Paterson law enforcement officials declined to comment about the concerns raised by the hospital president and the Newark-based social justice group, saying the investigation into Seabrooks’ shooting death is being handled by the Attorney General’s Office.

“As we search for answers on the tragic death of Najee Seabrooks, many of us continue to struggle with what more we could have done so this would not have happened,” said Slavin, the hospital president.

Since 2020, St. Joseph’s has had a partnership with the Paterson Healing Collective, the violence intervention group where Seabrooks worked. Seabrooks initially became involved with the Healing Collective when he was shot in 2021, officials said.

Healing Collective members have said Seabrooks called and texted them during the early stages of the police encounter earlier this month, asking them to help him. The group contends Seabrooks would still be alive if its members had been allowed to intervene.

Paterson Superior Officers police union, Mason Maher, said Seabrooks was wielding at least one knife when he came at them. The Attorney General’s Office has said three knives were recovered at the scene.

Hospital says police know about crisis teams

Slavin’s comments point to what could have been a different type of intervention, one by a hospital crisis outreach team that was deployed 379 times in 2022, according to St. Joseph’s. Hospital officials said they do not keep statistics that would show how many of those cases took place in Paterson or how many times the teams worked with Paterson police officers.
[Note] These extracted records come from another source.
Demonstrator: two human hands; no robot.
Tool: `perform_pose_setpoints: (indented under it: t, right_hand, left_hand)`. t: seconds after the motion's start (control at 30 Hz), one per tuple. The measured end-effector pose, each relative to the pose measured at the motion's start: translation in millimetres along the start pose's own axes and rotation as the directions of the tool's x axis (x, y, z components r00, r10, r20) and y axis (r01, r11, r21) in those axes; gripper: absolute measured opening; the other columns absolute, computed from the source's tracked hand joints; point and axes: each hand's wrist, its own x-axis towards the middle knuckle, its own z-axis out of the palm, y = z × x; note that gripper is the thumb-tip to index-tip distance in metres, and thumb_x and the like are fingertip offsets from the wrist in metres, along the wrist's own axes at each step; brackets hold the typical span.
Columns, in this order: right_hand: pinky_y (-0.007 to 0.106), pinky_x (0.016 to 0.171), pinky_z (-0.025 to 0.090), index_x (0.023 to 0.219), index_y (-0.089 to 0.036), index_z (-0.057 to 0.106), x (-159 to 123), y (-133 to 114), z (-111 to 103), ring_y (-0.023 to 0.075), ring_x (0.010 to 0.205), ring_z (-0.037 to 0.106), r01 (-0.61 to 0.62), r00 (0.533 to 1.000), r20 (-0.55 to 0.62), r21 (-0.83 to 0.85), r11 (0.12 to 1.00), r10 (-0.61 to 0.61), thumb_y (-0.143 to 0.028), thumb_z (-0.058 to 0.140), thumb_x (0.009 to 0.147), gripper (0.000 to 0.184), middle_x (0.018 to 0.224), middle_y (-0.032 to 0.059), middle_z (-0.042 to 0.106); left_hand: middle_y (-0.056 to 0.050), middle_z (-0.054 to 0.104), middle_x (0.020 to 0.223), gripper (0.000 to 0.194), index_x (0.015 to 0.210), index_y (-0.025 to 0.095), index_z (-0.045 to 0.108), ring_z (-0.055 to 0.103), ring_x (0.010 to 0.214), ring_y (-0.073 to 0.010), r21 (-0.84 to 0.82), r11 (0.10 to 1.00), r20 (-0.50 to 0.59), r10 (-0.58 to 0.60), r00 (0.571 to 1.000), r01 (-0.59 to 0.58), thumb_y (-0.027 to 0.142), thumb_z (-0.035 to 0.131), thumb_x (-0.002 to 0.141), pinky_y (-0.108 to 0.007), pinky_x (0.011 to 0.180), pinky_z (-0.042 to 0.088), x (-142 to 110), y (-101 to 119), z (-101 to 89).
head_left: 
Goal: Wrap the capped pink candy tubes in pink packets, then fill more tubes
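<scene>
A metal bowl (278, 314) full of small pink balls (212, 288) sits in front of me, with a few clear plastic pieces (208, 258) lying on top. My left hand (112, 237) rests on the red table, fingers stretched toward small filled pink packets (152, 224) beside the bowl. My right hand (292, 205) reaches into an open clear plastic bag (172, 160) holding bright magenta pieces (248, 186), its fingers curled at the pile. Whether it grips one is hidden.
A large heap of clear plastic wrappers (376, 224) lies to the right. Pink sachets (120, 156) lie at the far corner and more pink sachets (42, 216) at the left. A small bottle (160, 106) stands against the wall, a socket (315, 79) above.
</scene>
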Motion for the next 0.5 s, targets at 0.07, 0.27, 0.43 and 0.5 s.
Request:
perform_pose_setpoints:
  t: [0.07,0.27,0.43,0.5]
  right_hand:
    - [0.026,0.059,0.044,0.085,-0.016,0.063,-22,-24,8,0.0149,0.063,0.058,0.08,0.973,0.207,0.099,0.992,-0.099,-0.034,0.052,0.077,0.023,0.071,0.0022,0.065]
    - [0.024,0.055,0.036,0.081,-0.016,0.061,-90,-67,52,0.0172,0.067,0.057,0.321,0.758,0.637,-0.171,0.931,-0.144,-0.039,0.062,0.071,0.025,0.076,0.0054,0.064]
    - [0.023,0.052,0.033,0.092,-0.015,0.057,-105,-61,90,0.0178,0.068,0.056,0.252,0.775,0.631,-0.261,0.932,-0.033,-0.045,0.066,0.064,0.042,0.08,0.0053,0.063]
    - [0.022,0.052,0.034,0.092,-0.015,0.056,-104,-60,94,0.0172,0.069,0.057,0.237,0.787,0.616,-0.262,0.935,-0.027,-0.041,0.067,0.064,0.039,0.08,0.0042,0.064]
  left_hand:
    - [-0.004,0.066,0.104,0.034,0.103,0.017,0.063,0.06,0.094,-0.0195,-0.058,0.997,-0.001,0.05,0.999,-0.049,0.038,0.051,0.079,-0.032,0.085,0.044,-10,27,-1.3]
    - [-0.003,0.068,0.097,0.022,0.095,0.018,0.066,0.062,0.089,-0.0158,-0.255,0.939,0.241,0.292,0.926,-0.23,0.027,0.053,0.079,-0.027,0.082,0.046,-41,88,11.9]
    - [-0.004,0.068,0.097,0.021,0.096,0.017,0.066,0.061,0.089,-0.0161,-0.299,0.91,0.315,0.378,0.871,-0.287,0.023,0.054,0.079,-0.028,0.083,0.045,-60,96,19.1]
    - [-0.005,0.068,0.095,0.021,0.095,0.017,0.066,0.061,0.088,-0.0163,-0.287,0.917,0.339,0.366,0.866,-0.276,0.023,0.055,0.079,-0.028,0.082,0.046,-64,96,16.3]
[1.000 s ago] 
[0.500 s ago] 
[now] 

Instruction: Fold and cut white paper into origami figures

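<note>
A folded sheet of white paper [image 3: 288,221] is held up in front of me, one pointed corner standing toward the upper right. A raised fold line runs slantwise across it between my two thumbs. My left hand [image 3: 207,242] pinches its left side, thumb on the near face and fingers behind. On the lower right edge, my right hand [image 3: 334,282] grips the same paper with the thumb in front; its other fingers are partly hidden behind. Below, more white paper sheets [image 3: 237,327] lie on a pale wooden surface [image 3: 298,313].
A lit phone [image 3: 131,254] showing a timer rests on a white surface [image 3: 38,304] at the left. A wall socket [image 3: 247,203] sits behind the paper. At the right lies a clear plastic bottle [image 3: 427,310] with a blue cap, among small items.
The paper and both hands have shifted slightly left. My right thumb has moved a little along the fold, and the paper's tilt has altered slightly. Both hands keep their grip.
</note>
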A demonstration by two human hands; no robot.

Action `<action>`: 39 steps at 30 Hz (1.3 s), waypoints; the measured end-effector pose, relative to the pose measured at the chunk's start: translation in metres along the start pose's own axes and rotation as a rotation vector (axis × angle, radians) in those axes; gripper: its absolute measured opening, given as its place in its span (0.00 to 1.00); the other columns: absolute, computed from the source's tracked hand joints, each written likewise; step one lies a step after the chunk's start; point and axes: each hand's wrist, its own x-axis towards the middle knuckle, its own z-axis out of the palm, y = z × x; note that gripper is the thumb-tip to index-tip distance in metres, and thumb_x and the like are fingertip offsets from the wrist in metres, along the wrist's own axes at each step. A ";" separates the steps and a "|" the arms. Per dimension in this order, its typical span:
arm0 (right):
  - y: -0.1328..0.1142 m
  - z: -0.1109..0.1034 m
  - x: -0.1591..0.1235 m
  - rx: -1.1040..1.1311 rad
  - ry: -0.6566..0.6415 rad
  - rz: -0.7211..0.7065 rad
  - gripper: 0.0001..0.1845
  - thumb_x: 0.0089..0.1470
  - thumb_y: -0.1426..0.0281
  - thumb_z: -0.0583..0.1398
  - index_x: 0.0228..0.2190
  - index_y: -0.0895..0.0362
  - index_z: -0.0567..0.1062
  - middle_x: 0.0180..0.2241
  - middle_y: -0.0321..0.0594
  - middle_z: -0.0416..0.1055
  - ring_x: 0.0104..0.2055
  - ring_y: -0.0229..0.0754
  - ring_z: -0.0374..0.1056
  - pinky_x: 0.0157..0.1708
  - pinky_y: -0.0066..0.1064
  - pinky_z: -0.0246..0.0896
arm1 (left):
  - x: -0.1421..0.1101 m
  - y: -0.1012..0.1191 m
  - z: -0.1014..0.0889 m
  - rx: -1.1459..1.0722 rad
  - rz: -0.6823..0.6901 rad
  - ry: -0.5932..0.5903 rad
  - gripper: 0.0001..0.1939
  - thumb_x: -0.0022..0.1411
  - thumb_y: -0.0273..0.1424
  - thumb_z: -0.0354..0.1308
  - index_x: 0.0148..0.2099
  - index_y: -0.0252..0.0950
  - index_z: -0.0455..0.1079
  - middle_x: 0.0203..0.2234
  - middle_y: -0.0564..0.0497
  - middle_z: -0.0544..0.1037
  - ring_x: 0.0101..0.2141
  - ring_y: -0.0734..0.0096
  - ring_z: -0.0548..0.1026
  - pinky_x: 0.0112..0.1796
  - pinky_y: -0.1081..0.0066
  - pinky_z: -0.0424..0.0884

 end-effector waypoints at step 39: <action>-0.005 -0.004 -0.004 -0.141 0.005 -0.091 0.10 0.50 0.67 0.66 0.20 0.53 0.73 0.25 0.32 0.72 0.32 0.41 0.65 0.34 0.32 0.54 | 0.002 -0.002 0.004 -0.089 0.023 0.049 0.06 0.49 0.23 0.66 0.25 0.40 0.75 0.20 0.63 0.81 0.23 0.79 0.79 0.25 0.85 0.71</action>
“They’re aware of us, they train with us, they work with us all the time,” St. Joseph’s spokesman Tom Casey said about the Paterson police. “It’s a familiar relationship on both sides.”

Casey said the crisis team has responded to cases in which people in distress had weapons. But those calls are handled in conjunction with local police, he said.

The hospital and Paterson are planning to launch a program later this year that would sent counselors with cops to crisis scenes.